Irgendwann spürte ich etwas an meiner Hand. Es waren Gretas Finger, die sich mit meinen verschränkten.

»Ich bin froh, dass du hier bist«, sagte Greta nach langer Zeit.

»Ich auch«, antwortete ich und fand meine Stimme langsam wieder. Da war so unendlich viel, was es zu sagen gab, dass es mir unmöglich schien, überhaupt irgendwo anzufangen. All die Jahre war ich mir nie sicher gewesen, ob Greta dasselbe empfunden hatte wie ich. Und plötzlich, als wir hier still nebeneinandersaßen, war es völlig klar.

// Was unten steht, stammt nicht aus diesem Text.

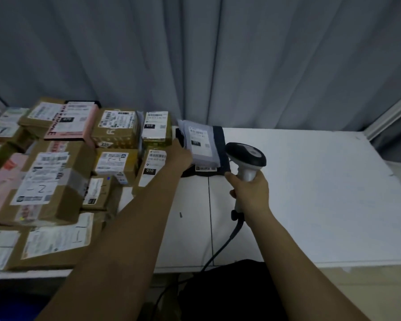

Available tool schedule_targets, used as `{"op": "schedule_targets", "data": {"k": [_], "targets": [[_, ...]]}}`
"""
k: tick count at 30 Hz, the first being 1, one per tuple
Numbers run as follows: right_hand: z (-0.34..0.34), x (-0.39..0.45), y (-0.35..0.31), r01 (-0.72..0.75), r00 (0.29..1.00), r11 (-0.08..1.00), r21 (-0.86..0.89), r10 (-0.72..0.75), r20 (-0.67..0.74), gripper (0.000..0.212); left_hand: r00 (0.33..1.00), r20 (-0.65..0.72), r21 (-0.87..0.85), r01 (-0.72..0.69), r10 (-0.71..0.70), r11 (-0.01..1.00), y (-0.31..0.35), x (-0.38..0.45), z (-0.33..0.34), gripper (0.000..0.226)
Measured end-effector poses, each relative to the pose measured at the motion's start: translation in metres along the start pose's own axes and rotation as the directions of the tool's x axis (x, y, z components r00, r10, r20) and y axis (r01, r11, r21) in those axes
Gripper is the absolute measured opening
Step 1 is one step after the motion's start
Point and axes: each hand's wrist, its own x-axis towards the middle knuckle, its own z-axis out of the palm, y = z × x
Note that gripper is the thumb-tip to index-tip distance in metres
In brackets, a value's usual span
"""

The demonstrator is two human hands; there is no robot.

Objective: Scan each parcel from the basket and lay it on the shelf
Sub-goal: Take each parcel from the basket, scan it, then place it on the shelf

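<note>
- Our left hand (182, 156) reaches across the white shelf (310, 193) to a grey mailer parcel (200, 143); it touches the parcel's left edge, but we cannot tell whether our fingers close around it.
- The parcel lies tilted on top of a dark flat parcel (221, 147), its white label facing up.
- Our right hand (250, 191) grips the handle of a barcode scanner (245, 156), fingers curled round it, head just beside the grey parcel's right edge.
- The scanner's black cable (220, 251) trails down over the shelf's front edge.
- Labelled cardboard boxes (56, 177) crowd the shelf's left side, some stacked.
</note>
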Motion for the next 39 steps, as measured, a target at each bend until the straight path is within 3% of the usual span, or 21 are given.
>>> {"op": "schedule_targets", "data": {"k": [6,13,16,23,29,34,39], "targets": [[0.017,-0.01,-0.004,0.037,0.995,0.998,-0.057,-0.032,0.094,0.019,0.996,-0.051,-0.052,-0.069,0.067,0.996,-0.006,-0.031,-0.023,0.018],[0.057,-0.063,-0.014,0.043,0.966,0.999,-0.017,-0.037,0.255,0.02,0.989,-0.105,-0.1,-0.113,0.102,0.989,-0.033,-0.094,-0.084,0.03],[0.085,-0.095,-0.012,0.04,0.939,0.999,-0.027,-0.028,0.344,0.016,0.975,-0.171,-0.071,-0.153,0.139,0.986,-0.051,-0.127,-0.115,0.022],[0.14,-0.185,0.004,0.054,0.847,0.991,-0.126,0.021,0.531,0.022,0.944,-0.321,-0.167,0.02,-0.074,0.986,-0.119,-0.205,-0.191,0.024],[0.159,-0.268,0.02,0.197,0.73,0.965,-0.175,-0.025,0.683,0.029,0.873,-0.448,-0.232,0.095,-0.193,0.968,-0.202,-0.293,-0.24,0.017],[0.177,-0.317,0.042,0.352,0.552,0.906,-0.234,0.001,0.834,0.021,0.746,-0.555,-0.282,0.248,-0.368,0.927,-0.298,-0.355,-0.27,0.006],[0.212,-0.347,0.06,0.518,0.389,0.805,-0.288,0.078,0.918,0.02,0.771,-0.403,-0.245,0.428,-0.493,0.87,-0.366,-0.402,-0.272,0.016]]}}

»Ich hatte ein schönes Leben, habe zwei tolle Kinder und kann meinen Lebensabend gesund genießen. Doch ich habe niemals aufgehört, darüber nachzudenken, warum wir damals nicht mutig genug waren. Jetzt, all die Jahre später, muss ich dich nicht fragen, ob du dasselbe gefühlt hast wie ich, denn ich spüre es. Und jetzt, wo ich es so deutlich spüre, frage ich mich, wie wir nur so dumm sein konnten«, sagte Greta leise.

Ich blickte auf unsere verschränkten Hände und wusste nicht, was ich darauf erwidern sollte.

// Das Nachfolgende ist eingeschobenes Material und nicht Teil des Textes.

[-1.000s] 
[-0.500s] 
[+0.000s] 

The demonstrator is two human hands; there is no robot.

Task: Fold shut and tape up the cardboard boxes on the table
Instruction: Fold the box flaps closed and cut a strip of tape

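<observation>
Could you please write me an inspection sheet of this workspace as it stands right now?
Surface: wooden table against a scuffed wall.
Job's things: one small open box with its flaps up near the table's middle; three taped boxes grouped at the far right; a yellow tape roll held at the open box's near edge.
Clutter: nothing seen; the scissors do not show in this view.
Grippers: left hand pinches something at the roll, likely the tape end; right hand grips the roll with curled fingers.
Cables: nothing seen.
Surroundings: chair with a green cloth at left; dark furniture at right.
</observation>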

»Ich war nicht unglücklich ohne dich, aber du wärst mein Glück gewesen.«

»Weißt du, Ingrid«, sprach Greta weiter. »Ich war nicht unglücklich ohne dich, aber du wärst mein Glück gewesen.«

Still liefen Tränen aus meinen Augen und tropften in mein leeres Glas. Mein ganzer Kopf war so voller aufgestauter Worte, dass mir schwindlig wurde. Ich wühlte einen Moment in meiner Handtasche herum, bis ich meinen Terminkalender fand. Zwischen den ersten beiden Seiten zog ich das Bild heraus und hielt es Greta hin. Die Kante, an der es in der Mitte geknickt war, war schon ganz brüchig und das Papier vergilbt. Aber ihre fein gezeichneten Linien konnte man noch gut erkennen, obwohl sie in all den Jahren stark verblasst waren.

»Du hast es immer noch!«, rief sie leise aus.

»Natürlich.«

Plötzlich flog hinter uns eine Tür auf, und Stimmen durchschnitten die Stille.

»Lass uns gehen«, sagte Greta und half mir beim Aufstehen.

Gemeinsam fuhren wir in ihr Hotel, und als sich die Morgendämmerung aufdringlich durch die Schlitze der Vorhänge drängelte, lagen wir immer noch wach. Es war unmöglich, in einer Nacht ein verpasstes Leben nachzuholen, und der Boden unter uns war zu wacklig, um fest darauf stehen zu können.

Ich blickte noch lange in die Richtung, in die sie später davonfuhr. Es gibt Menschen, die nehmen ein wenig vom Tageslicht mit, wenn sie gehen.